_TO DO_
Only the lines below starting at the one that contains "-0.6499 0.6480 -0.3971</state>" and ending at the one that contains "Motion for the" are to be reproduced, exactly and with both ends kept.

_RECORDS PROVIDED_
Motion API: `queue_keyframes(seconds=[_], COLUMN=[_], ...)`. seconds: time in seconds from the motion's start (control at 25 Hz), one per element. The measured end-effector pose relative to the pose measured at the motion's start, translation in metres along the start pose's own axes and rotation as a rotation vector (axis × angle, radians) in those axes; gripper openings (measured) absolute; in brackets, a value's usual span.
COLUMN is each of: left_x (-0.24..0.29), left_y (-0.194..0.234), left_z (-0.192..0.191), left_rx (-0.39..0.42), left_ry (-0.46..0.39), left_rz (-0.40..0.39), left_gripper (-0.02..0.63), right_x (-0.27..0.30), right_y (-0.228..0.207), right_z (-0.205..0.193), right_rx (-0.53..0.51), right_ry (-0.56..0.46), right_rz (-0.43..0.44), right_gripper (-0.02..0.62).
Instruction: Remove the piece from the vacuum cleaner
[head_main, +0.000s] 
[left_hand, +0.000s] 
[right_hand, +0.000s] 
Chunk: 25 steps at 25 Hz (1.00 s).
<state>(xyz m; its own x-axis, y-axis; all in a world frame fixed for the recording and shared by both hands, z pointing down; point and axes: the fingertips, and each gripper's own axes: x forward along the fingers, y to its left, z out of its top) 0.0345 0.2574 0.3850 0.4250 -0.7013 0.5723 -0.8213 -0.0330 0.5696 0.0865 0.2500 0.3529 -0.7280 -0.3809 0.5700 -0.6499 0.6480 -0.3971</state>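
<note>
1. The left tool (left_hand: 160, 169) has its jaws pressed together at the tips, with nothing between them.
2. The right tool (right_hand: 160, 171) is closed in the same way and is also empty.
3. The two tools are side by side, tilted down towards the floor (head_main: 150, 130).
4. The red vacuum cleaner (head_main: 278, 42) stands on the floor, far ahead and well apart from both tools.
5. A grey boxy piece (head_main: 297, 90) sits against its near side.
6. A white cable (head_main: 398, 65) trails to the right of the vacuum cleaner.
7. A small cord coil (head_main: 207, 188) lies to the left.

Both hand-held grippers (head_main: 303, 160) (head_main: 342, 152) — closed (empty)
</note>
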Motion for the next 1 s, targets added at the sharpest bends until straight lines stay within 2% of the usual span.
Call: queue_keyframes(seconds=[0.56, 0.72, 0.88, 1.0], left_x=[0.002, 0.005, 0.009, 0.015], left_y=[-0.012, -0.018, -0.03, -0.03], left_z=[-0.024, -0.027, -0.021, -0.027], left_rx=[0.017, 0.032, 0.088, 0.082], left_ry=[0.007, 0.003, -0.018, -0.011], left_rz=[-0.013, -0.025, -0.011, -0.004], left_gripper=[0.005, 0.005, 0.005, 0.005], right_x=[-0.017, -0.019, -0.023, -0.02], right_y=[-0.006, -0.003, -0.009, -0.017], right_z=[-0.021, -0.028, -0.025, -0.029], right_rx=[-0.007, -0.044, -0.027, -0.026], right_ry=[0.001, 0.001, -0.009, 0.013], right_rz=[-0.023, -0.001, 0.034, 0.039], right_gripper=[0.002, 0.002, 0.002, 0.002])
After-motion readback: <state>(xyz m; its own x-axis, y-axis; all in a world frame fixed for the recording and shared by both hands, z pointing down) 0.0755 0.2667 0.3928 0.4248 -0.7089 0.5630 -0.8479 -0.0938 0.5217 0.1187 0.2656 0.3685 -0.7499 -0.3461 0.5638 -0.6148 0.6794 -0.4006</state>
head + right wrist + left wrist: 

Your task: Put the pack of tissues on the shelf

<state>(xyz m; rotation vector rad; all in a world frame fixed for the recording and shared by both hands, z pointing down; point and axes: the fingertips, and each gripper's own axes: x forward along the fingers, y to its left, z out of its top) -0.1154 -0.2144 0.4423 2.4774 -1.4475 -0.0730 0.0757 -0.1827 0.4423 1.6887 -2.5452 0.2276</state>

_SOLUTION FOR THIS EXERCISE_
<state>(xyz m; its own x-axis, y-axis; all in a world frame fixed for the recording and shared by both hands, z pointing down; point and axes: the fingertips, and each gripper's own axes: x forward along the fingers, y to its left, z out of its top) 0.0345 0.2574 0.3850 0.4250 -0.7013 0.5723 -0.8213 -0.0330 0.5696 0.0865 0.2500 0.3529 -0.7280 -0.3809 0.5700 -0.6499 0.6480 -0.3971</state>
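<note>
1. The left tool (left_hand: 160, 169) has its jaws pressed together at the tips, with nothing between them.
2. The right tool (right_hand: 160, 171) is closed in the same way and is also empty.
3. The two tools are side by side, tilted down towards the floor (head_main: 150, 130).
4. The red vacuum cleaner (head_main: 278, 42) stands on the floor, far ahead and well apart from both tools.
5. A grey boxy piece (head_main: 297, 90) sits against its near side.
6. A white cable (head_main: 398, 65) trails to the right of the vacuum cleaner.
7. A small cord coil (head_main: 207, 188) lies to the left.

Both hand-held grippers (head_main: 303, 160) (head_main: 342, 152) — closed (empty)
</note>
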Motion for the next 1 s, targets added at the sharpest bends until straight lines stay within 2% of the usual span.

The exercise is done, and no more output is needed.